You should write a post on this, I'd be interested to hear the MBA's perspective. Like the OP, I'm jaded towards MBAs due to my personal experience, but I recognize that's limited experience. I'm genuinely interested in the benefits a company gets from hiring an MBA, especially an early to mid-stage start-up company.
Choosing among various projects to pursue at a large company requires understanding of market trends, financial projections and assumptions behind them, as well as various human resource management issues. Clearly, a very smart person could pick that up on their own - but you can also study from a body of knowledge of how to do this effectively. In some ways, picking up CS is much easier on your own than knowledge you get from getting an MBA
I don't have an MBA. I've just worked with people who were both gifted and in possession of an MBA. The presumption that people won't 'get it' because they have an MBA is laughable.

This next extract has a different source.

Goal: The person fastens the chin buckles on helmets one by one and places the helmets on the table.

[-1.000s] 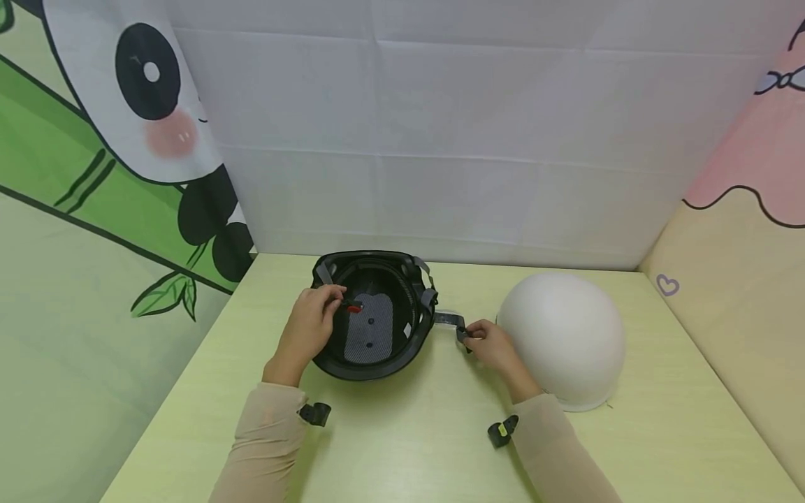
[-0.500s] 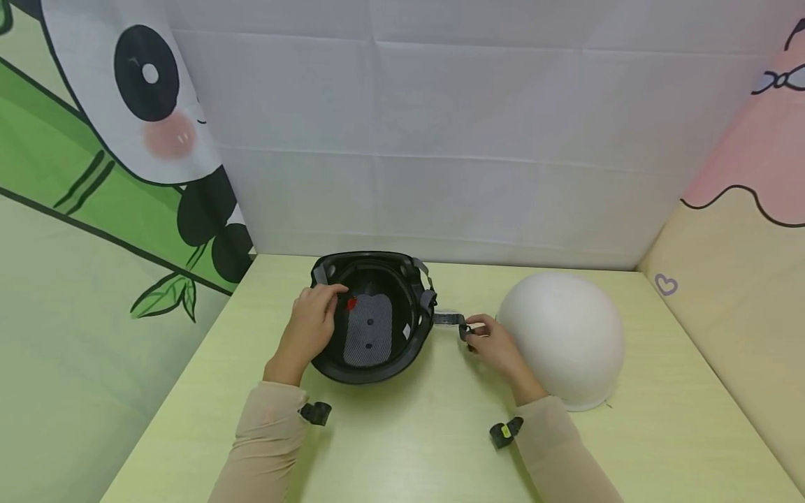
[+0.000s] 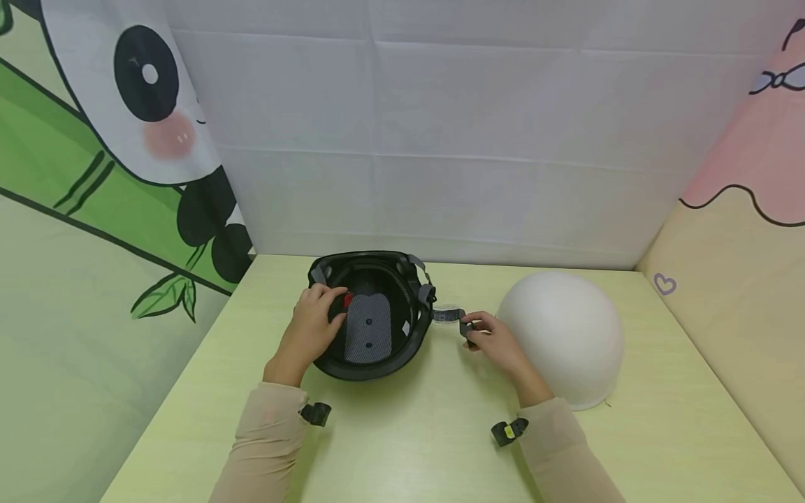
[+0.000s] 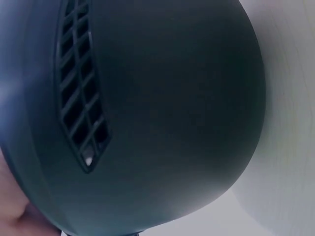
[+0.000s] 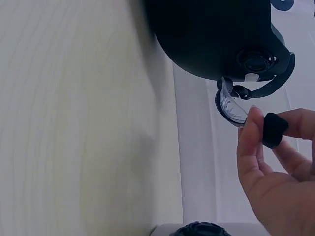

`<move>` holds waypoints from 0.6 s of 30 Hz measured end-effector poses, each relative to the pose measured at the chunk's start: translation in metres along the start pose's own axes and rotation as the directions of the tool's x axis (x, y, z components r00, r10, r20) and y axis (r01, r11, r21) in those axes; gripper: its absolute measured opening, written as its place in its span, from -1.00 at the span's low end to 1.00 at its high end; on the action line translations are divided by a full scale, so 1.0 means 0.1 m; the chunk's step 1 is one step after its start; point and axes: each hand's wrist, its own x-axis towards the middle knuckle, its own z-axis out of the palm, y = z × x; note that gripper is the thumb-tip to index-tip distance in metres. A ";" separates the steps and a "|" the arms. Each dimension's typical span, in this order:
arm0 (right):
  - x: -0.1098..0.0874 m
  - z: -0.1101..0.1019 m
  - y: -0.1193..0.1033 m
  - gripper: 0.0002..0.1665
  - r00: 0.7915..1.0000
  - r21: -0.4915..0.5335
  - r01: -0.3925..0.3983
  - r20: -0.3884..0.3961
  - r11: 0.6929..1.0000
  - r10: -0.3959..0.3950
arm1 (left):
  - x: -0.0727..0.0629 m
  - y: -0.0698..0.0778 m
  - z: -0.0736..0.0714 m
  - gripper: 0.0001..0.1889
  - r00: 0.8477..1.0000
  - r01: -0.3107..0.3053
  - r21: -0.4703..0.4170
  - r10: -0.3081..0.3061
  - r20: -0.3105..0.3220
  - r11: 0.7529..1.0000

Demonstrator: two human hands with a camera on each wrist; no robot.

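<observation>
Shifted slightly leftward since half a second ago, the round black hard-shell helmet (image 3: 361,372) lies upturned on the pale yellow-green wood-grain table (image 3: 402,447); the left hand (image 3: 307,334) rests at its left rim, thumb and forefinger a little parted beside a small red plastic piece (image 3: 348,300); whether they grip it, I cannot tell. The right hand (image 3: 503,349) pinches a small black clip (image 5: 273,130) between its fingertips, near a dark grey webbing strap (image 3: 448,316) extending from the helmet's right side; just beside that hand sits a smooth white dome (image 3: 562,339).
</observation>
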 end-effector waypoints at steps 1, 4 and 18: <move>-0.01 0.00 -0.01 -0.65 1.000 0.010 0.000 0.000 1.000 0.000 | 0.00 0.00 0.00 -0.55 1.000 0.000 0.002 0.000 -0.005 1.000; -0.03 -0.01 -0.03 -0.57 1.000 0.032 0.003 0.013 0.999 -0.003 | 0.00 -0.03 0.01 -0.58 0.999 -0.009 0.012 0.009 -0.031 1.000; -0.09 -0.05 -0.09 -0.39 0.998 0.197 0.047 0.042 0.979 -0.056 | 0.00 -0.05 0.07 -0.66 0.994 -0.029 -0.003 0.028 -0.104 1.000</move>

It's a social indicator, not a definitive attribute. I've known several MBAs personally and only one was legitimately intelligent -- the rest were sales guys who thought their MBA entitled them to make big decisions with perilously little background or knowledge of much of anything related to the situation.
I know an MBA right now who is pursuing a business wherein he offers wifi hotspots to small businesses. His literature claims that renting one of his hotspots will make the business "PCI compliant". I've personally advised him on multiple occasions (gently at first, growing more stern over time) that this claim is patently ridiculous and only displays his incompetence to anyone knowledgeable in IT, but he refuses to amend his materials or statements. Just the tip of the iceberg with him.

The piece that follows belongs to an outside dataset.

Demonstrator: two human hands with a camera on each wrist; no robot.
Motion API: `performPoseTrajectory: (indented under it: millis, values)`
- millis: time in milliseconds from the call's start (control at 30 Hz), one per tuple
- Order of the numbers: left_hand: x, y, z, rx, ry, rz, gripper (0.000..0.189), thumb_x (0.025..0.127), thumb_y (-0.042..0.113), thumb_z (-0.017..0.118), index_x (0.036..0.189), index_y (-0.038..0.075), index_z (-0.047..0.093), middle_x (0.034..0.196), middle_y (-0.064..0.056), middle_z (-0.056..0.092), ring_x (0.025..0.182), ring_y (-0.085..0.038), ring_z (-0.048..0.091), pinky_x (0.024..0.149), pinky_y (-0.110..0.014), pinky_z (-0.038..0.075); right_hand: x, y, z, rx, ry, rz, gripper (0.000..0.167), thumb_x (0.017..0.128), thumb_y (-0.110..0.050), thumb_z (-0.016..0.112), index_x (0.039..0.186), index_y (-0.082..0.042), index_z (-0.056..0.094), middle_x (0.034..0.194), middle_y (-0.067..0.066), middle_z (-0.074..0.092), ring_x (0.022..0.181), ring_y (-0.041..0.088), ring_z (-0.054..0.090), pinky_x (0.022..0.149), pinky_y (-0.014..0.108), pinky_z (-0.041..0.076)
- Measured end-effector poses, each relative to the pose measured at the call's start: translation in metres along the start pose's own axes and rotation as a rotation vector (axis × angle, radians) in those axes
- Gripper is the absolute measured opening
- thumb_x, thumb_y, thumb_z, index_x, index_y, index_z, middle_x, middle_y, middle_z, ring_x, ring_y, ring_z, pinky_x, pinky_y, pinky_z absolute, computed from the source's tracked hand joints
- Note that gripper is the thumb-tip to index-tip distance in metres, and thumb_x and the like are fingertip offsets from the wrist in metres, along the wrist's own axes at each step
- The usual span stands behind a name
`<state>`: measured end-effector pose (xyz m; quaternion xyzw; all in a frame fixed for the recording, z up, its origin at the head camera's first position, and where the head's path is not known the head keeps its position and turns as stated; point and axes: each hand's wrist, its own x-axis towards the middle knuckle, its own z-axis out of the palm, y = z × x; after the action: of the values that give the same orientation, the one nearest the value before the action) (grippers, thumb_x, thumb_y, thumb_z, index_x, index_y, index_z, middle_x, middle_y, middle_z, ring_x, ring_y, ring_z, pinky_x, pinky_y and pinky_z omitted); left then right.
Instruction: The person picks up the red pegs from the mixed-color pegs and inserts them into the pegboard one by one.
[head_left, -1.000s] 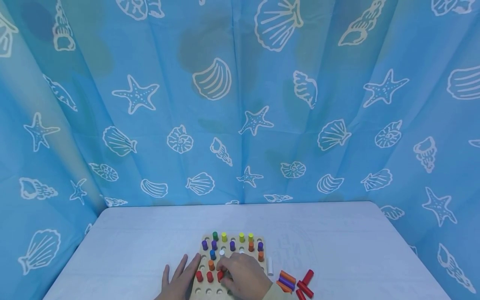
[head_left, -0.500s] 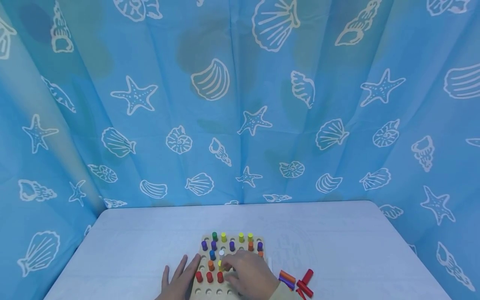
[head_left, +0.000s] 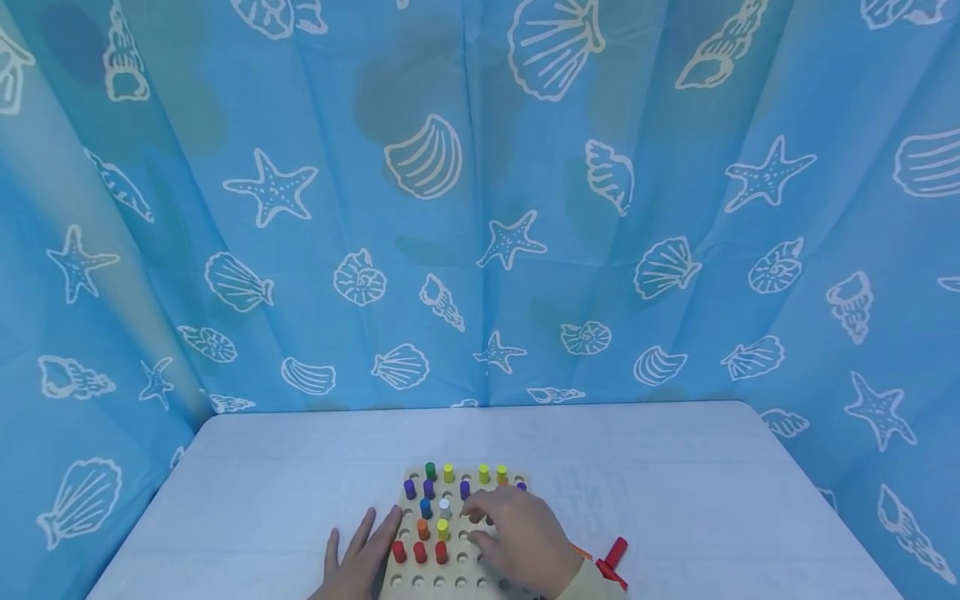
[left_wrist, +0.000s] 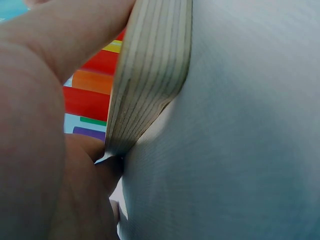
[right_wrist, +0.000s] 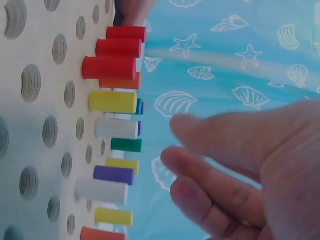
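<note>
A wooden peg board (head_left: 397,582) with rows of round holes lies near the table's front. Coloured pegs stand in it, among them a red peg (head_left: 441,552), a yellow peg (head_left: 442,530), a white peg (head_left: 445,508) and a blue peg (head_left: 426,508). My left hand (head_left: 358,560) rests against the board's left edge, fingers straight and spread; the left wrist view shows them touching its layered side (left_wrist: 150,75). Over the board's right half hovers my right hand (head_left: 525,537). The right wrist view shows its thumb and fingers (right_wrist: 192,200) apart, holding nothing.
Loose red pegs (head_left: 617,552) lie on the white table (head_left: 720,500) right of the board, partly hidden by my right hand and sleeve (head_left: 592,583). A blue shell-patterned curtain (head_left: 480,208) hangs behind and beside the table.
My right hand has released the third red peg in the front row and drawn back rightward, uncovering the yellow peg. That red peg now stands in its hole. My left hand stays put.
</note>
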<state>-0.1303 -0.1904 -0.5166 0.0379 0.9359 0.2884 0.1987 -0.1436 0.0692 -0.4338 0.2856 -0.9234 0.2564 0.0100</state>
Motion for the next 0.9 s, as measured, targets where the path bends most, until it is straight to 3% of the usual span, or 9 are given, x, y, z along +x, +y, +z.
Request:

Granted these are anecdotes, but I think they embody the anti-MBA ethos. Qualified persons strongly dislike MBAs because MBAs often feel their MBA grants them immunity from doing things incorrectly, and that they are instantly authorities on everything without requiring any experience or research.
I swear they have to explicitly teach that in business school, like: "Now, this degree grants you the magic power of never needing advice, information, or training, and you will always be right, and normal people won't understand that because they didn't go to business school... but remember, business school is the only school that matters. No one would have money without us! Just tell the nerds to shove it if they try to tell you anything else." It's far too universal a feeling among MBAs to be coincidental.
I know a guy with an MBA who runs a successful interactive agency thats had 100% revenue growth year over year. His MBA has better trained him to handle the operations, accounting and marketing side of his business, since up to the point of starting his company he'd only worked as a software engineer.
Indeed -- as I conceded in my original comment, some MBAs are smart and my experiences are anecdotes. Conflicting anecdotes certainly exist. However, the person I replied to stated that he/she did not understand why it was common to dislike MBAs, and I shared what I think is the primary reason.
Fully agree that YMMV, but generalizations are useful tools as long as we don't take them as absolutes.
> The presumption that people won't 'get it' because they have an MBA is laughable.
Uhh... who said that MBAs didn't "get it"? The original accusation was that MBAs sometimes employed a particularly objectionable type of vapid and duplicitous speech, not that MBAs were lacking in any particular mental department.
I see several people trying to extend an olive branch ("my personal experience coincides with the stereotype BUT I know my experience is limited, please fill in the gaps"). Instead of filling in the gaps, which you are presumably able to do
> I've just worked with people who were both gifted and in possession of an MBA.
, you insult the people asking you for information and you ignore their polite request. WTF, mate?